▸ **WHAT TO PRODUCE**
Images in the data are to be skipped, while every line is restated exactly as written.

● ● ●

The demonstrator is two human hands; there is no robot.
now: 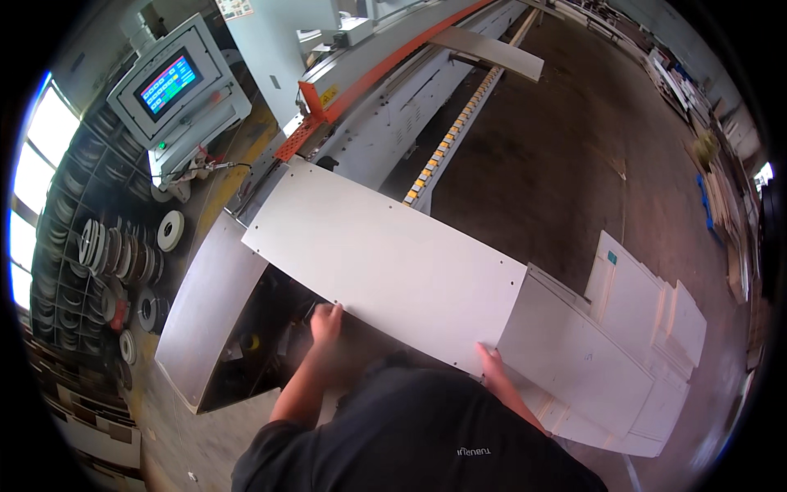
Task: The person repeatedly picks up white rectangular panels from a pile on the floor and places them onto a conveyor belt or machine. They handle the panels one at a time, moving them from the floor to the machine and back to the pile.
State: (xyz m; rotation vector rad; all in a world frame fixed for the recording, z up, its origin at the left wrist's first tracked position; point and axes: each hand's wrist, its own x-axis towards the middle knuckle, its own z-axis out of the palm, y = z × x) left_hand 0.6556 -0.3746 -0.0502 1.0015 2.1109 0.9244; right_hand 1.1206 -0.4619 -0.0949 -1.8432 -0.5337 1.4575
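The workpiece is a flat, rectangular white panel (pixel 381 246) with a smooth matte face and small dark round holes along its edges. It lies face up in front of the person, at the near end of a long grey metal machine with an orange beam (pixel 373 131). Its long axis runs obliquely, from far left to near right. The left hand (pixel 326 324) is at the panel's near long edge, fingers bunched together; the right hand (pixel 492 365) is at its near right corner, a digit laid on the edge. Whether either hand pinches the panel cannot be told, as the underside is hidden. Left of the panel, a pale, smooth sheet with a curved outline (pixel 205 303) borders a dark cavity (pixel 262 336) containing small items too dim to identify, one yellow. Right of the panel is a stack of overlapping flat white boards (pixel 623 320). Beyond the panel's far edge extends a straight row of yellow and dark blocks (pixel 447 152). Beyond its far left corner stands a grey box-shaped console with a lit screen (pixel 172 82). Farther left of the panel, a dark barred rack (pixel 56 238) holds disc-shaped rolls (pixel 115 248) set on edge.
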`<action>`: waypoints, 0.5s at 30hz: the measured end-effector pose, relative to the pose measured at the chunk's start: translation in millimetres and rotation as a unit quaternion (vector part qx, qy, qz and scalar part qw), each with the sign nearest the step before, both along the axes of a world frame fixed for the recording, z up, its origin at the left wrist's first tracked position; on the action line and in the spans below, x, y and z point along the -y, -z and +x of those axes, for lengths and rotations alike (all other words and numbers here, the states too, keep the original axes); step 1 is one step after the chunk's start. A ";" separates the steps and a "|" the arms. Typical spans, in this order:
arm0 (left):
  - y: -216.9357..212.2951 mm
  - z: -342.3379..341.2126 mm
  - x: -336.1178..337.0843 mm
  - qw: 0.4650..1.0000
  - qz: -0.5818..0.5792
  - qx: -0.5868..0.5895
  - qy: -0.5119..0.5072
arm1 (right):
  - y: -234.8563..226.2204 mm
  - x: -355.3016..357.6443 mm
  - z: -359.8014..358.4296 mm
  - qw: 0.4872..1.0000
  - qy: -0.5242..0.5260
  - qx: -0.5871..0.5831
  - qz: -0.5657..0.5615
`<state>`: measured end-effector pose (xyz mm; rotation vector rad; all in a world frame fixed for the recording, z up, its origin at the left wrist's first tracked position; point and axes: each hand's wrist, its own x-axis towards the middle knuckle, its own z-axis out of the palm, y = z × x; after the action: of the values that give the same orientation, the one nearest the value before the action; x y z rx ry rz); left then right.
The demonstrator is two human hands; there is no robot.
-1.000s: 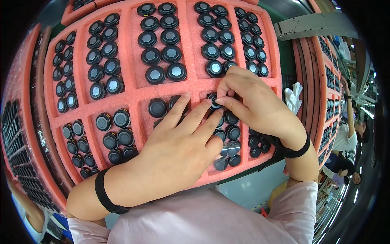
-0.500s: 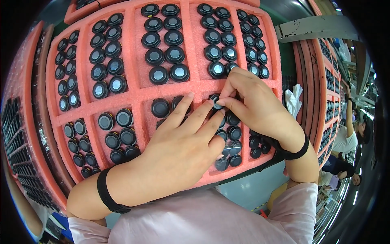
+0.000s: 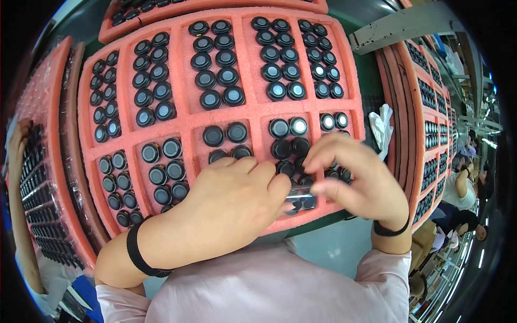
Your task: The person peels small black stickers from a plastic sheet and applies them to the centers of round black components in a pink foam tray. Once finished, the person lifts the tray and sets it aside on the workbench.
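Note:
Round black parts (image 3: 213,135) with disc-shaped tops lie in rows in the compartments of a pink foam tray (image 3: 183,129). My left hand (image 3: 231,188) rests over the tray's lower middle, its fingers curled. By its thumb it holds a clear plastic piece (image 3: 303,198), through which black parts show; the exact kind cannot be told. My right hand (image 3: 358,175) hovers just right of that piece, slightly blurred. Its thumb and forefinger are apart, with nothing visible between them. Above the hands, one part (image 3: 298,126) has a bright, shiny top. Both hands hide some parts in the lower compartments.
Stacked pink trays (image 3: 425,129) stand on the right, with a white glove (image 3: 381,129) beside them. Another filled tray (image 3: 48,161) is on the left, where another person's hand (image 3: 19,134) reaches in. A grey metal bar (image 3: 404,27) juts in at upper right.
My right hand has left the black part it was pinching and moved down beside the clear piece, its fingers parting. My left fingers, stretched out before, have drawn back and curled.

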<state>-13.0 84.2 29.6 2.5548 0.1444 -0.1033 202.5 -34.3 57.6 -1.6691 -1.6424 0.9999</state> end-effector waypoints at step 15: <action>-14.2 -43.9 35.0 0.914 -0.321 0.178 -0.176 | 0.3 87.1 -36.9 0.990 0.093 0.017 0.104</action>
<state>-56.9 49.2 43.8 1.8166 0.3591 0.3905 165.6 -121.4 57.2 -1.6695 -1.5222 0.6873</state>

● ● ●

▸ **FINISHED EXERCISE**
The demonstrator is two human hands; there is no robot.
now: 
Task: The person repeatedly picks up white rectangular panels from a pile on the floor and places them onto a conveyor belt or machine. They handle the panels one at a time, moving them from the floor to the machine and back to the pile.
State: (xyz m; rotation vector rad; all in a world frame fixed for the recording, z up, its origin at the left wrist's first tracked position; point and axes: each hand's wrist, its own x-axis towards the middle knuckle, its own z-axis out of the palm, y = z × x) left_hand 0.6556 -0.3746 -0.0502 1.0015 2.1109 0.9244; right_hand 1.1206 -0.4619 -0.0949 -1.8432 -0.5337 1.4575
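The workpiece is a flat, rectangular white panel (pixel 381 246) with a smooth matte face and small dark round holes along its edges. It lies face up in front of the person, at the near end of a long grey metal machine with an orange beam (pixel 373 131). Its long axis runs obliquely, from far left to near right. The left hand (pixel 326 324) is at the panel's near long edge, fingers bunched together; the right hand (pixel 492 365) is at its near right corner, a digit laid on the edge. Whether either hand pinches the panel cannot be told, as the underside is hidden. Left of the panel, a pale, smooth sheet with a curved outline (pixel 205 303) borders a dark cavity (pixel 262 336) containing small items too dim to identify, one yellow. Right of the panel is a stack of overlapping flat white boards (pixel 623 320). Beyond the panel's far edge extends a straight row of yellow and dark blocks (pixel 447 152). Beyond its far left corner stands a grey box-shaped console with a lit screen (pixel 172 82). Farther left of the panel, a dark barred rack (pixel 56 238) holds disc-shaped rolls (pixel 115 248) set on edge.
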`<action>`: waypoints, 0.5s at 30hz: the measured end-effector pose, relative to the pose measured at the chunk's start: translation in millimetres and rotation as a unit quaternion (vector part qx, qy, qz and scalar part qw), each with the sign nearest the step before, both along the axes of a world frame fixed for the recording, z up, its origin at the left wrist's first tracked position; on the action line and in the spans below, x, y and z point along the -y, -z and +x of those axes, for lengths and rotations alike (all other words and numbers here, the states too, keep the original axes); step 1 is one step after the chunk's start. A ";" separates the steps and a "|" the arms. Typical spans, in this order:
arm0 (left):
  - y: -216.9357..212.2951 mm
  - z: -342.3379..341.2126 mm
  - x: -336.1178..337.0843 mm
  - qw: 0.4650..1.0000
  - qz: -0.5818..0.5792
  - qx: -0.5868..0.5895
  - qy: -0.5119..0.5072
arm1 (right):
  - y: -234.8563..226.2204 mm
  - x: -355.3016..357.6443 mm
  - z: -359.8014..358.4296 mm
  - qw: 0.4872..1.0000
  - qy: -0.5242..0.5260
  - qx: -0.5871..0.5831
  - qz: -0.5657..0.5615
`<state>`: measured end-effector pose (xyz mm; rotation vector rad; all in a world frame fixed for the recording, z up, its origin at the left wrist's first tracked position; point and axes: each hand's wrist, its own x-axis towards the middle knuckle, its own z-axis out of the palm, y = z × x; after the action: of the values that give the same orientation, the one nearest the value before the action; x y z rx ry rz); left then right.
The demonstrator is two human hands; there is no robot.
-1.000s: 
-0.500s: 
+0.000s: 
Your task: The person peels small black stickers from a plastic sheet and applies them to the centers of round black components in a pink foam tray. Once finished, the person lifts the tray and sets it aside on the workbench.
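Note:
Round black parts (image 3: 213,135) with disc-shaped tops lie in rows in the compartments of a pink foam tray (image 3: 183,129). My left hand (image 3: 231,188) rests over the tray's lower middle, its fingers curled. By its thumb it holds a clear plastic piece (image 3: 303,198), through which black parts show; the exact kind cannot be told. My right hand (image 3: 358,175) hovers just right of that piece, slightly blurred. Its thumb and forefinger are apart, with nothing visible between them. Above the hands, one part (image 3: 298,126) has a bright, shiny top. Both hands hide some parts in the lower compartments.
Stacked pink trays (image 3: 425,129) stand on the right, with a white glove (image 3: 381,129) beside them. Another filled tray (image 3: 48,161) is on the left, where another person's hand (image 3: 19,134) reaches in. A grey metal bar (image 3: 404,27) juts in at upper right.
My right hand has left the black part it was pinching and moved down beside the clear piece, its fingers parting. My left fingers, stretched out before, have drawn back and curled.
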
<state>-13.0 84.2 29.6 2.5548 0.1444 -0.1033 202.5 -34.3 57.6 -1.6691 -1.6424 0.9999</state> end-effector waypoints at step 15: <action>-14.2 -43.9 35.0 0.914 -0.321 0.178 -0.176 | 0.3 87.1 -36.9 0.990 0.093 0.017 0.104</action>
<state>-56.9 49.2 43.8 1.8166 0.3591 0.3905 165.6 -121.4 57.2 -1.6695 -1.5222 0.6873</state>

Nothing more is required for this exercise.